Private: Ok, here's what I was trying to say
before.
From:
Stephen M. St. Onge Subject:
Michael McCarvage
http://www.fatsteve.blogspot.com/ http://www.stevesdumm.blogspot.com/ Dear Jerry: So, I see that "DP" thinks Mr. McCarvage's right of free speech need not be defended, because McC. is an anti-gay bigot. (http://www.jerrypournelle.com/mail/mail352.html#Wednesday) Well, that's good to know. Ever since the 1950s, there's been an argument that flat out treason may be preached on college campuses, in the name "academic freedom." I always wondered if there was anything so heinous it couldn't be said.
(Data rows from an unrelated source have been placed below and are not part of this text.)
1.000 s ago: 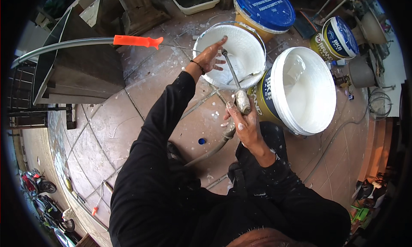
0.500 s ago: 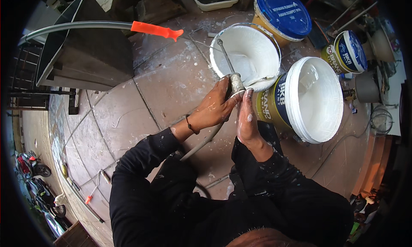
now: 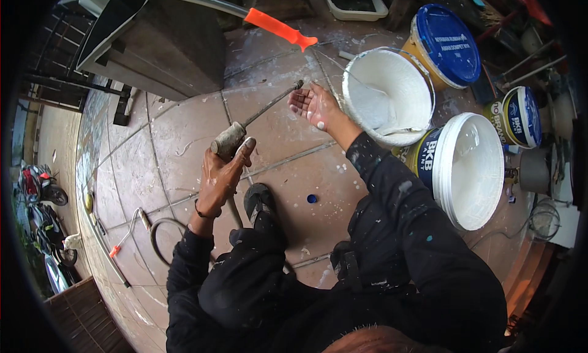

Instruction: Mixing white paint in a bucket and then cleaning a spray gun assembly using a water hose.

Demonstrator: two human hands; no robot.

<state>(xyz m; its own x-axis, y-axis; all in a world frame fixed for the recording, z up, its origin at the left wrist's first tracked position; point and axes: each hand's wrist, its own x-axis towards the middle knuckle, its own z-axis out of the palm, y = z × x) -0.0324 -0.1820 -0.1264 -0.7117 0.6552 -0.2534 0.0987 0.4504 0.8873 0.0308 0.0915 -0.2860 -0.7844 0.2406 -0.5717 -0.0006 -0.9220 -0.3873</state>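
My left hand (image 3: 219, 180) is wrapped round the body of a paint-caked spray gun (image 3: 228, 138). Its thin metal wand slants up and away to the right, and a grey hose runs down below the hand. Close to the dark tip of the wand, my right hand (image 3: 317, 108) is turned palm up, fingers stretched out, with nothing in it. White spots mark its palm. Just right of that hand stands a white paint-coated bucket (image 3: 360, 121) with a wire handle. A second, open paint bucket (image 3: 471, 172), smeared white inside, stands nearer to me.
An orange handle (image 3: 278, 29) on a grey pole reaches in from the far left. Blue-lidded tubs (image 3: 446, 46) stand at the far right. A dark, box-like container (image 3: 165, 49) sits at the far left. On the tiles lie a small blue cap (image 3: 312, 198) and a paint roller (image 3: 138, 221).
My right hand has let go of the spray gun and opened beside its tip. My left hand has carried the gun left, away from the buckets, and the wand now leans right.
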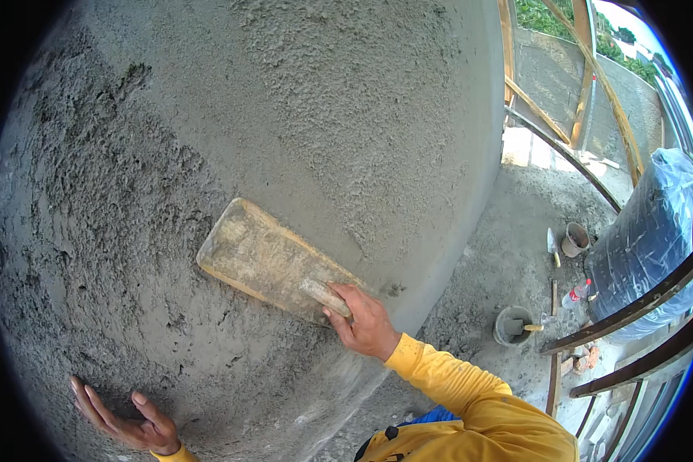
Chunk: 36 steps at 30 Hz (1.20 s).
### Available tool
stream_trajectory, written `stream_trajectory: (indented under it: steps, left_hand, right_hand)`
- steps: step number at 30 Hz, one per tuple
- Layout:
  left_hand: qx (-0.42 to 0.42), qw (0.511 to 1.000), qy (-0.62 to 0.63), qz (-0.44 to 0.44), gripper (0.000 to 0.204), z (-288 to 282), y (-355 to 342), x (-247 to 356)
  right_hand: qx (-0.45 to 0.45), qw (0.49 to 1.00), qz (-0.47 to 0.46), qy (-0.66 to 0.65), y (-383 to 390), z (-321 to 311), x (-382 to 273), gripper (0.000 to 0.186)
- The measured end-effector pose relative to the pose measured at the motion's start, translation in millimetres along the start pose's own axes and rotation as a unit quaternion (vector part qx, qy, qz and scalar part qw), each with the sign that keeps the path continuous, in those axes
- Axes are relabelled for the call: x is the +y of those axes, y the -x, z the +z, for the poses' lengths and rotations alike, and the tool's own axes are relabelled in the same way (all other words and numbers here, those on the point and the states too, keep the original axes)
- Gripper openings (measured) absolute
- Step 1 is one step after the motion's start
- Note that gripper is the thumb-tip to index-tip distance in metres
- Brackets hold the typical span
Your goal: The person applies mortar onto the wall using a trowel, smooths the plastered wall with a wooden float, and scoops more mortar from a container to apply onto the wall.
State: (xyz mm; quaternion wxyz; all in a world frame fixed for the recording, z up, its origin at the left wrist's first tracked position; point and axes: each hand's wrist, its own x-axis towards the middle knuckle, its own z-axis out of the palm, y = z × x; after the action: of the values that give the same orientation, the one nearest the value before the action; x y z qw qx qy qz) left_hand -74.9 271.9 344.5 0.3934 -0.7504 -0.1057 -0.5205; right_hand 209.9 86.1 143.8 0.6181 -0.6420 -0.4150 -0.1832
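My right hand [363, 321] is closed round the handle of a rectangular plastering float [263, 256], its worn board lying against the wet grey cement wall [323, 115]. The board slants from my hand up to the left. Rough, lumpy plaster lies to the left of the float, and a smoother band runs above it. At the lower left, my left hand [135, 425] is open with fingers spread, close to the wall; whether it touches is hard to tell. Both sleeves are yellow.
On the floor at right stand a bucket [508, 333] with a trowel [522, 327] in it, a smaller bucket [575, 240], another trowel [553, 245] and a bottle [576, 294]. Behind them is a plastic-wrapped drum-like object [647, 239]. Dark bars [624, 308] and wooden poles [612, 85] cross the right side.
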Motion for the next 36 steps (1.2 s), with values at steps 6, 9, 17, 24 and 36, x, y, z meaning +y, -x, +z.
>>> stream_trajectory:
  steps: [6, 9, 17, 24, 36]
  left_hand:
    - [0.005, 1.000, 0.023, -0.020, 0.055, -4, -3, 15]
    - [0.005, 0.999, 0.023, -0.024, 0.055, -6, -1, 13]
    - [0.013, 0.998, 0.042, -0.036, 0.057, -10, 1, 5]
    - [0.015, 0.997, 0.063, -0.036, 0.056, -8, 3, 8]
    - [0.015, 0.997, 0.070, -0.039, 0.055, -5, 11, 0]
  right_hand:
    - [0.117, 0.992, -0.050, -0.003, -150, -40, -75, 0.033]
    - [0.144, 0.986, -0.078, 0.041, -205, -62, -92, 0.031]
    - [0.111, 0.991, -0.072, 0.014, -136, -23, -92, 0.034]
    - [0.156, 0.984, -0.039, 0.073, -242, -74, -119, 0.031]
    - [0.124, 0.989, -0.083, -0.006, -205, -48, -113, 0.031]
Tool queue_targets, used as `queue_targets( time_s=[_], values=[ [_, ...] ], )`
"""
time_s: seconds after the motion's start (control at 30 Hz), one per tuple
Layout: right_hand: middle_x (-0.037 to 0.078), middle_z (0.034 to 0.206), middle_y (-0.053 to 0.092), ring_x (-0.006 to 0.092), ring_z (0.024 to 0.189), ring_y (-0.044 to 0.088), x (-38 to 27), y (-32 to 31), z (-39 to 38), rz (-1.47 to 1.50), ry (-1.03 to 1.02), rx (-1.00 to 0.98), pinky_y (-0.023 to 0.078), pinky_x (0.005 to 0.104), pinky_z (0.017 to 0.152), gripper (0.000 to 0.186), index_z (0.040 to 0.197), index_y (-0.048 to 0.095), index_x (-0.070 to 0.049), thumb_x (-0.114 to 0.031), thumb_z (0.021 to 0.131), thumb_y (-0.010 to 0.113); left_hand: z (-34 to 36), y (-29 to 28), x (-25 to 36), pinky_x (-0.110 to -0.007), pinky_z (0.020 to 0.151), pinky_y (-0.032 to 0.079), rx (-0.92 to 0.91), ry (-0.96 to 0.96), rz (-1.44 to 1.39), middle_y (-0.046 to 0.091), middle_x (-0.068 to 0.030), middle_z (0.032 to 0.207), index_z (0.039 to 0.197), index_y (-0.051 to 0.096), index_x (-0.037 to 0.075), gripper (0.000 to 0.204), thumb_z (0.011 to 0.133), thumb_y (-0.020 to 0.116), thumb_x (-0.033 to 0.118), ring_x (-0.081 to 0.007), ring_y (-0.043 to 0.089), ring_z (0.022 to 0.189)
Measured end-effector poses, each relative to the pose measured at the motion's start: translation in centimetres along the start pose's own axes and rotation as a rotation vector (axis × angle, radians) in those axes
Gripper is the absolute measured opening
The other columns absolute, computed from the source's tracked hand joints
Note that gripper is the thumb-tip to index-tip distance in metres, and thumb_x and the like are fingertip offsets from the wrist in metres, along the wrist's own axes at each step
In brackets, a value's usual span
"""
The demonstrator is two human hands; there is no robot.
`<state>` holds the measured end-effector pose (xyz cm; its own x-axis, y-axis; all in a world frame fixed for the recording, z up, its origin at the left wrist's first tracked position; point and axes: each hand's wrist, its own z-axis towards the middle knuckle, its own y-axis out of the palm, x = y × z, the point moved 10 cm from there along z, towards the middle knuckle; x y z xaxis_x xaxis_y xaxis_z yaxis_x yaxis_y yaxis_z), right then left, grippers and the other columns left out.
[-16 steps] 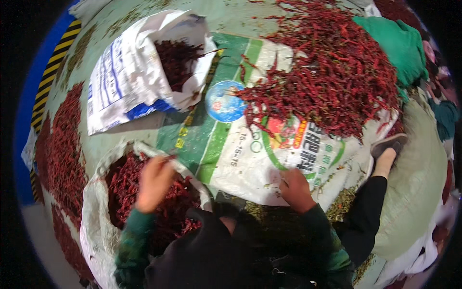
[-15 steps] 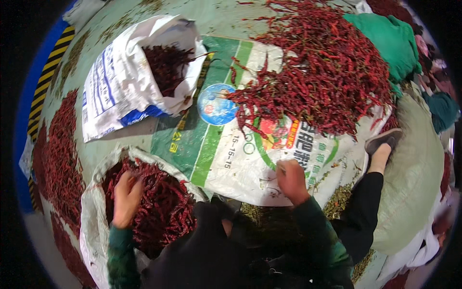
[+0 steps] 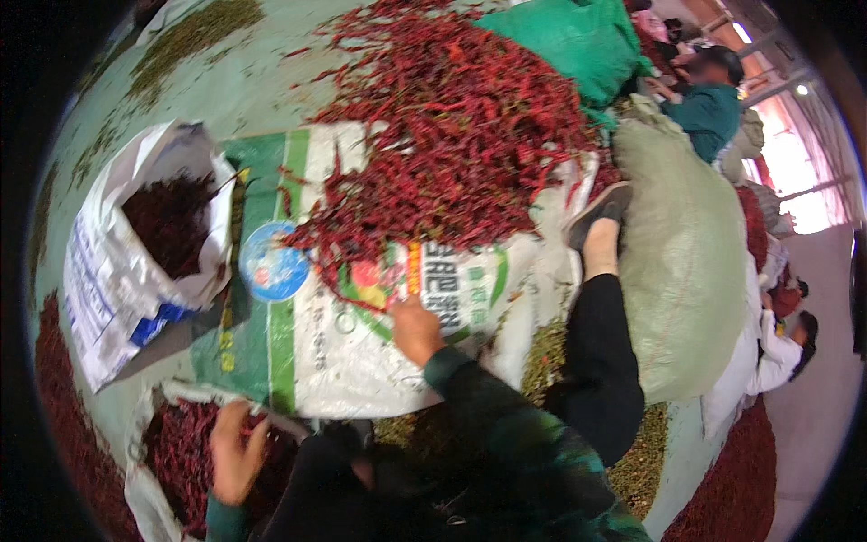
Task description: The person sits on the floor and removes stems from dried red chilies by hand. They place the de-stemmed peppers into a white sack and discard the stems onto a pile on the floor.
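Observation:
My right hand [image 3: 416,331] is over the printed sack sheet [image 3: 361,370], with its fingers pinched together. A long red chili pepper [image 3: 350,296] at the near edge of the chili pile [image 3: 461,154] runs up to its fingertips and appears to be gripped there. My left hand [image 3: 237,456] hovers at the white woven sack [image 3: 149,497] at the lower left, thumb and fingers apart, holding nothing that I can see. Dark red chili peppers [image 3: 181,443] fill that sack below the hand.
Left of the sheet lies a white sack [image 3: 108,262] with darker chilies in its mouth. A green cloth bundle [image 3: 578,45] and a stuffed pale sack [image 3: 682,271] stand to the right. My shoe [image 3: 601,212] rests by the pile. Another person [image 3: 704,113] sits beyond.
The view has swung to the right, bringing people and the far wall in. My right hand has moved closer to the pile's near edge; my left hand stays at the lower-left sack.

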<state>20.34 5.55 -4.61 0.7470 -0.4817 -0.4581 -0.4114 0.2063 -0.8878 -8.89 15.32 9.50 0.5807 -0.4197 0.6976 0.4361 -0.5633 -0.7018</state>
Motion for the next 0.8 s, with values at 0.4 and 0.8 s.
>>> queue_targets(
  time_s=[0.4, 0.8],
  values=[
    [0.015, 0.077, 0.053, 0.0336, 0.059, 0.057, -0.7, -1.8, -1.3, -0.004, -0.06, 0.236, 0.046, 0.0451, 0.048, 0.013, 0.08, 0.058, -0.008, -0.015, 0.07, 0.061, 7.2, 11.9, 4.7, -0.039, 0.074, 0.047, -0.207, 0.256, -0.162, 0.059, -0.018, 0.094, 0.098, 0.06, -0.001, 0.023, 0.081, 0.061, 0.014, -0.0362, 0.058, 0.086],
    [0.019, 0.072, 0.054, 0.0393, 0.068, 0.055, -5.0, -3.1, -6.8, 0.314, -0.156, -0.146, 0.042, 0.048, 0.059, 0.011, 0.077, 0.052, -0.003, -0.013, 0.081, 0.052, 6.6, 16.6, 9.4, -0.046, 0.095, 0.034, -0.163, 0.604, 0.229, 0.054, -0.0142, 0.099, 0.11, 0.051, 0.0, 0.036, 0.08, 0.061, 0.019, -0.0294, 0.052, 0.097]
  ],
)
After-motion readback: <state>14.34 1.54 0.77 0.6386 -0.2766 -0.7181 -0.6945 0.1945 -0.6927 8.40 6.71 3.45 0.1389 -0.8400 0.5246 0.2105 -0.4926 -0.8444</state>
At last, we begin to see the line. Jew hatred and America hatred, including urging terrorist murder: academically acceptable, even admirable. Gay hatred: thought crime. Nice to have that cleared up. Learning all the time, Stephen DELENDAM ESSE SAUDI ARABIA! I wouldn't say Marcarvage hates gays. He believes he is commanded to condemn them. There's a difference. He is apparently a pre-Enlightenment Fundamentalist, which is a dying breed in these United States. There were far more of them around when I was a lad. Noy my will, but Thine... But, prior to the Reformation, one's interpretation of the commands of God was subject to considerable tempering by the Church and authority in general. That didn't always result in enlightened practices either, but there would tend to be a consensus, and you were expected to be part of it. Luther ended that with the Priesthood Of All Believers. Every man his own prophet. Came the Enlightenment and neither authority nor the exact words of the Bible became less important over time.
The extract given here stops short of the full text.